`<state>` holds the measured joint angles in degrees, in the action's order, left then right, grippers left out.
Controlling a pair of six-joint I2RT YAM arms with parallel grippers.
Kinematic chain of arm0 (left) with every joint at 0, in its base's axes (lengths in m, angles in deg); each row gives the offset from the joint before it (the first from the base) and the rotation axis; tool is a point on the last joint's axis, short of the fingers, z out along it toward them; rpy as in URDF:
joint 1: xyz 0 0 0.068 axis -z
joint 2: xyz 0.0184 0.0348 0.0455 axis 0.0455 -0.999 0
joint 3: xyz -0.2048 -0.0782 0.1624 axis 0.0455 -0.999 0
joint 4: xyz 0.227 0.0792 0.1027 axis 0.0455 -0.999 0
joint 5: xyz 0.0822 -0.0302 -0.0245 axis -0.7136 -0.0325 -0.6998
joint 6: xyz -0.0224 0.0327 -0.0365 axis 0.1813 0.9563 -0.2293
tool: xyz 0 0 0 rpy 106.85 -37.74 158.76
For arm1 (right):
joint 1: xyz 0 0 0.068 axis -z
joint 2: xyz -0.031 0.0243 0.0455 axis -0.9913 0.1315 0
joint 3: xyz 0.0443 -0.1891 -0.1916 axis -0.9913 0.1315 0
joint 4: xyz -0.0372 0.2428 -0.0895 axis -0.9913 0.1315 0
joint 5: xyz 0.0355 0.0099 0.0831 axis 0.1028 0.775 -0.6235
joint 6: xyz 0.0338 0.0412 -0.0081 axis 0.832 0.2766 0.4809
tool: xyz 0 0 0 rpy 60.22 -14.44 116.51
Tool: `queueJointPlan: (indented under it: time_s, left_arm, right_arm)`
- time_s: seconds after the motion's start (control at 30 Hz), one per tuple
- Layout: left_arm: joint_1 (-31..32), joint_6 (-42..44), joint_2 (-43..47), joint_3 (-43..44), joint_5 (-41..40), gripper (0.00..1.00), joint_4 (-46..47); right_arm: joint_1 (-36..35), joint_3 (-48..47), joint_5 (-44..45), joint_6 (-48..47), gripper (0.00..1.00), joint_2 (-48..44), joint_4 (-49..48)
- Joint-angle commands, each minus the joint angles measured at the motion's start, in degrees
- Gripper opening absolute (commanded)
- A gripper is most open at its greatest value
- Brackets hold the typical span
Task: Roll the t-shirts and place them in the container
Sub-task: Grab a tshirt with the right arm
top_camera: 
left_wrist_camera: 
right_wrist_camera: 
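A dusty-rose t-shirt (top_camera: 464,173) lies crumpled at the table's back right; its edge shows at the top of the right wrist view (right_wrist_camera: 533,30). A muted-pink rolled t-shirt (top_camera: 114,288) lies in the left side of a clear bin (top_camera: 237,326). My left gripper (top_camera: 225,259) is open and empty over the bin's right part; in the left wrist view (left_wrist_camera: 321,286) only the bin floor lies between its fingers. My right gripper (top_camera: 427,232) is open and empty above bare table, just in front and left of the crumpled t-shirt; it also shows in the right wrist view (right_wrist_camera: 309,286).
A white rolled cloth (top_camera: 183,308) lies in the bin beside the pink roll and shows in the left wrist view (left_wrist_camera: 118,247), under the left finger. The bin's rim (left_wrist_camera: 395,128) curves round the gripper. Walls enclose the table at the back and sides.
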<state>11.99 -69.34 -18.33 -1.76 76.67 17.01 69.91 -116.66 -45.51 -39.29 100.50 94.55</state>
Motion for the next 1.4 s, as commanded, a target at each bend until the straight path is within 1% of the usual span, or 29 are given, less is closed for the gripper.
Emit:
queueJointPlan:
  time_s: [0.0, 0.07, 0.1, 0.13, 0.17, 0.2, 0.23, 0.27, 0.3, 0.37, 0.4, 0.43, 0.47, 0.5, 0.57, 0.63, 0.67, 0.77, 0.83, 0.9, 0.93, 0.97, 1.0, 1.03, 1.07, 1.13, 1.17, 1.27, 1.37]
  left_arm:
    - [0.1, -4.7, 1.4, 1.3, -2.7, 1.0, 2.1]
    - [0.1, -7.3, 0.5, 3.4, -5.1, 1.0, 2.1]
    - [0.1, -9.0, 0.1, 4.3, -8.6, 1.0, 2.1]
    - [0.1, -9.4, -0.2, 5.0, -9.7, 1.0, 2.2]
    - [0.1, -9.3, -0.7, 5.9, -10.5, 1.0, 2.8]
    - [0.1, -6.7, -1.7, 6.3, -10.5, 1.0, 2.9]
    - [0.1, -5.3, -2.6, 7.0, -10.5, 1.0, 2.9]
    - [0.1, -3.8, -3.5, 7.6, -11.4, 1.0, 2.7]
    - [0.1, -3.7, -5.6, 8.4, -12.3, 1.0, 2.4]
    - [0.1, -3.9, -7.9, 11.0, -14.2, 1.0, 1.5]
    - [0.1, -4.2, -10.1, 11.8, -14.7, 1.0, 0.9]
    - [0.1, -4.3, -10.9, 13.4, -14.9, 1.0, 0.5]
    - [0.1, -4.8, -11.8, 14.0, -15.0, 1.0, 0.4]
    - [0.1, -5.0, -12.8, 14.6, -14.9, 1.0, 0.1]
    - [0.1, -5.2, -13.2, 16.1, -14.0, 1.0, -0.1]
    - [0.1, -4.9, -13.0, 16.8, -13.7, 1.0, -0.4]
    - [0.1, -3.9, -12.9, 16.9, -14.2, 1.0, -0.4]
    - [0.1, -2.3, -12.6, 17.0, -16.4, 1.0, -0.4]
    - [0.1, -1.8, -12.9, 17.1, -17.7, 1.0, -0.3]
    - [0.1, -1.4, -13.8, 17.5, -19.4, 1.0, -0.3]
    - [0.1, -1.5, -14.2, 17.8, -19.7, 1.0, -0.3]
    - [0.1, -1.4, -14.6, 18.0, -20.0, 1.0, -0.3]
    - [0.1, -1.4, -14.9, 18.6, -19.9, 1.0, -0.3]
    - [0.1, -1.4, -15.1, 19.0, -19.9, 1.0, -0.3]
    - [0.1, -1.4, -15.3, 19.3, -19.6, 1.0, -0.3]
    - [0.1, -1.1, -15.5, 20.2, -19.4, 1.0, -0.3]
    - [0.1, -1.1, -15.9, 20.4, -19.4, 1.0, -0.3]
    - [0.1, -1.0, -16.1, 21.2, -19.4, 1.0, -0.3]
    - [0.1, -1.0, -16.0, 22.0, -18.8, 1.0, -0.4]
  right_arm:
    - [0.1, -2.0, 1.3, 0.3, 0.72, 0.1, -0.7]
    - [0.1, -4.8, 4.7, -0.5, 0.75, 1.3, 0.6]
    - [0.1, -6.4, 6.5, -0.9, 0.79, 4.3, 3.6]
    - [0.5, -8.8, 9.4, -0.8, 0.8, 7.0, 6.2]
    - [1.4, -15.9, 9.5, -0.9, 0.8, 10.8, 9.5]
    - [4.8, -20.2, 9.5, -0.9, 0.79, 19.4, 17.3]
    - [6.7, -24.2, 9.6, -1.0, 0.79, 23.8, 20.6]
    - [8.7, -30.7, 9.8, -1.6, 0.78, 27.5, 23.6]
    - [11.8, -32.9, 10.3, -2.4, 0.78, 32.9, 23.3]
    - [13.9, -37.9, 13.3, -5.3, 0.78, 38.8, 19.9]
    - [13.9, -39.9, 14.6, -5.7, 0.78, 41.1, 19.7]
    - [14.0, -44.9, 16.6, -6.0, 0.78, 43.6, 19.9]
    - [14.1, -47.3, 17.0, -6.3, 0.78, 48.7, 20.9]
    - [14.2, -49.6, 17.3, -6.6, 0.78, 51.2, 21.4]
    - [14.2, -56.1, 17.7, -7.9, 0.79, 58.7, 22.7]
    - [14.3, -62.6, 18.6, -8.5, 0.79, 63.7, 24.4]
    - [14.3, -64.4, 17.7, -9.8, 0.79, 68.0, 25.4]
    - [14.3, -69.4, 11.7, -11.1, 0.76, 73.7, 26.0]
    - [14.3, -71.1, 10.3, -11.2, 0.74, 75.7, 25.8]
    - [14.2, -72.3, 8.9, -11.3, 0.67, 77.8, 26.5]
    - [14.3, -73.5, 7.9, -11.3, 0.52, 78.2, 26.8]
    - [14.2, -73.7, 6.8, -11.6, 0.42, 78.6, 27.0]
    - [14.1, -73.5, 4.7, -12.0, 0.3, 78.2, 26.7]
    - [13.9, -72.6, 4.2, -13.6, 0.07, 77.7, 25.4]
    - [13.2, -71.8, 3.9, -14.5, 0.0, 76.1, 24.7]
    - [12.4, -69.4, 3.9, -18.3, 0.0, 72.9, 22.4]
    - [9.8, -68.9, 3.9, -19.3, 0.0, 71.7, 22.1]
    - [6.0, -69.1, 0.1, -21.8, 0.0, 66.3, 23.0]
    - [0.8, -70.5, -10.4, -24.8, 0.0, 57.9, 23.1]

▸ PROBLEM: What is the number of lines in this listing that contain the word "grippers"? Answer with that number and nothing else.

▸ EXERCISE RESPONSE: 2